Justice, Commerce warn of Web 2.0'and 3.0'security risks
- By Dan Campbell
- Apr 03, 2008
Defense-in-depth protection for agency Web sites is the recommendation from Justice and Commerce department representatives who spoke during the FOSE 2008 Conference and Exposition about the dangers of targeted attacks.
'[The] Web is a collaboration method, but the benefits of collaboration will not be realized unless that collaboration is done securely,' said Michael Castagna, Commerce's chief information security officer.
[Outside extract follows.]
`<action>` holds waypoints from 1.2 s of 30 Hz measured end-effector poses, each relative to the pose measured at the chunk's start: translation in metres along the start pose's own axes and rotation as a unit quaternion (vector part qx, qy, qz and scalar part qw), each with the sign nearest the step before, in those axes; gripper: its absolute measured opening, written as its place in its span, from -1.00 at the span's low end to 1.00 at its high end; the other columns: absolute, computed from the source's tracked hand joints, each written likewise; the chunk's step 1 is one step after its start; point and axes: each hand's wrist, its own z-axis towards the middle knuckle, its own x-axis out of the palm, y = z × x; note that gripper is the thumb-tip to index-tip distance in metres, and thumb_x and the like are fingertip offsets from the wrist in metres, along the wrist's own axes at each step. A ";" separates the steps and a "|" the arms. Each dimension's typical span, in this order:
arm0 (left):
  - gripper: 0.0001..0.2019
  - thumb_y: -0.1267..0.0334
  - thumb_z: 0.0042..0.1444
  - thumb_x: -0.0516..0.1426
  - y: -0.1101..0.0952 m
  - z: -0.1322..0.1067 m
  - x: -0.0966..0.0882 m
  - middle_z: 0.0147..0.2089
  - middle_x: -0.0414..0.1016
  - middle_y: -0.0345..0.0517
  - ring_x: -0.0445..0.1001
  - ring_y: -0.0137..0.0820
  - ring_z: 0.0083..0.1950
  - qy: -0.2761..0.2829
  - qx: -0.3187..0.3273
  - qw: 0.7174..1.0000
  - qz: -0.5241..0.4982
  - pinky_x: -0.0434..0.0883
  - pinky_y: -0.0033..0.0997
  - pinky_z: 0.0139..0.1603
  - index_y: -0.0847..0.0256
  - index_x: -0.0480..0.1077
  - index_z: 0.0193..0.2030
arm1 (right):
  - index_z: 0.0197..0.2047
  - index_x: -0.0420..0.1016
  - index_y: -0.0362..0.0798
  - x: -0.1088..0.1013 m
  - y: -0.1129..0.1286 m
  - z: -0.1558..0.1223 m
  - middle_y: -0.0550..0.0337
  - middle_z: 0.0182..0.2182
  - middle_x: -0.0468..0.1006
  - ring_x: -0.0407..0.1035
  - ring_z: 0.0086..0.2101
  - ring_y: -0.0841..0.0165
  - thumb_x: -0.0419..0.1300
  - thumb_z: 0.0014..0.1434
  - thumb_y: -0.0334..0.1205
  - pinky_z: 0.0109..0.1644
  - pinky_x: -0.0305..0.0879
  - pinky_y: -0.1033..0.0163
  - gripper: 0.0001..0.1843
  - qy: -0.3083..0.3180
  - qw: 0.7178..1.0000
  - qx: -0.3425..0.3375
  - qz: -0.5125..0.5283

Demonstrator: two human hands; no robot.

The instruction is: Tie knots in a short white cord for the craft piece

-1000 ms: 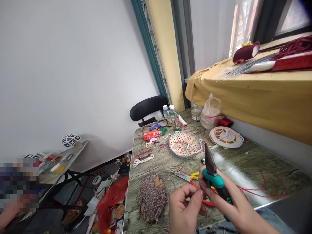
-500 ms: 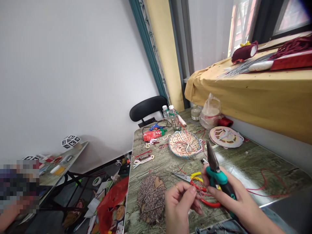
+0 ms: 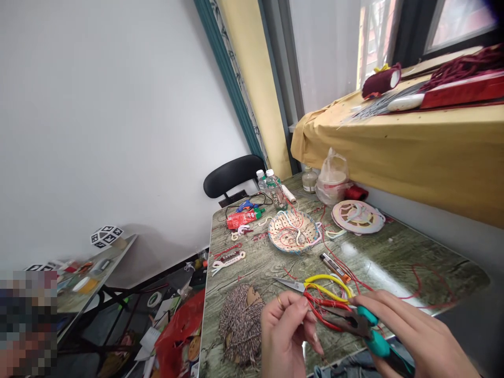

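My left hand [image 3: 285,333] is closed, thumb and forefinger pinched on a thin red cord [image 3: 309,303]. In my right hand [image 3: 421,333] are needle-nose pliers [image 3: 380,341] with teal-and-black handles. Their dark jaws point left toward my left hand, over the red handle of the scissors beneath. The scissors [image 3: 290,284], with one yellow and one red handle, lie on the table just beyond my hands. A box cutter [image 3: 334,268] rests behind them. Left of my left hand sits a ball of brown-and-white yarn [image 3: 242,325] wound on cardboard.
A round woven basket [image 3: 275,239] with cords inside stands mid-table [image 3: 252,268]. Behind it are a red glue bottle [image 3: 241,218], water bottles [image 3: 277,194] and a bagged container [image 3: 333,184]. A round cardboard piece [image 3: 358,216] lies right. Another person's blurred arm shows lower left.
The pliers have swung from upright to pointing left, jaws now near my left hand. My right hand has moved right and lower, uncovering the box cutter. The view has shifted slightly.
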 end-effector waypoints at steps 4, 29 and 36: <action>-0.71 0.18 -0.30 0.42 0.002 -0.001 -0.001 -0.73 0.34 -0.24 0.18 -0.65 -0.75 0.005 0.002 1.000 -0.010 0.27 -0.70 -0.80 0.33 0.47 -0.68 | 0.09 0.33 -0.11 -0.002 0.001 0.002 -0.08 -0.10 0.54 0.49 -0.16 0.09 0.04 0.05 -0.41 -0.18 0.41 0.04 -0.51 -0.011 1.000 -0.005 -0.029; -0.73 0.17 0.03 0.24 -0.009 -0.008 -0.006 -0.65 0.34 -0.26 0.32 -0.50 -0.58 -0.003 0.146 0.958 0.246 0.29 -0.54 -0.52 0.25 0.40 -0.59 | 0.09 0.31 -0.03 -0.015 0.001 0.008 -0.01 -0.19 0.61 0.55 -0.24 0.14 0.05 0.10 -0.42 -0.26 0.46 0.14 -0.54 0.000 0.999 -0.036 -0.028; -0.75 0.41 0.20 0.04 -0.022 -0.010 -0.011 -0.54 0.29 -0.24 0.26 -0.46 -0.46 0.095 0.342 0.795 0.491 0.18 -0.46 -0.38 0.22 0.34 -0.52 | 0.08 0.38 0.05 -0.023 -0.010 0.002 0.04 -0.16 0.62 0.56 -0.24 0.13 0.09 0.08 -0.36 -0.27 0.54 0.15 -0.53 0.018 0.997 -0.040 -0.065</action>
'We must understand the promise and peril of technology,' he added. 'Criminal syndicates are targeting intellectual assets such as credit card data and personal information and then are selling that information.'
Web 2.0 is about the user experience, with an emphasis on user-contributed content. In Web 2.0, the Web has become the application, but in Web 3.0, the Web becomes a database. Castagna asserted that although Web 2.0 presents its own security risks, he is also looking ahead to Web 3.0 and the risks it might present. 'Web 3.0 will consist of a database of machine-to-machine content,' he said. 'Search moves from contextual to semantic where it is interactive and powerful and must be secured.'
Mischel Kwon, deputy director of IT security at Justice, spoke about the danger of the relatively new IFrame attacks.
An IFrame (short for inline frame) is an HTML element that makes it possible to embed another HTML source inside the main document. In an IFrame attack, malicious code is injected into Web pages that redirect visitors to third-party malware sites.
Despite the persistence of such attacks, Kwon acknowledged the power of Web applications. 'To be effectively used, Web applications require ease of access, connectivity to other applications and rich functionality,' she said. 'The last thing you want to do is inhibit it via security. You must balance security with mission necessity and do risk analysis to decide what risks we are willing to take to allow that rich functionality.'
Dan Campbell is a freelance writer with Government Computer News and the president of Millennia Systems Inc.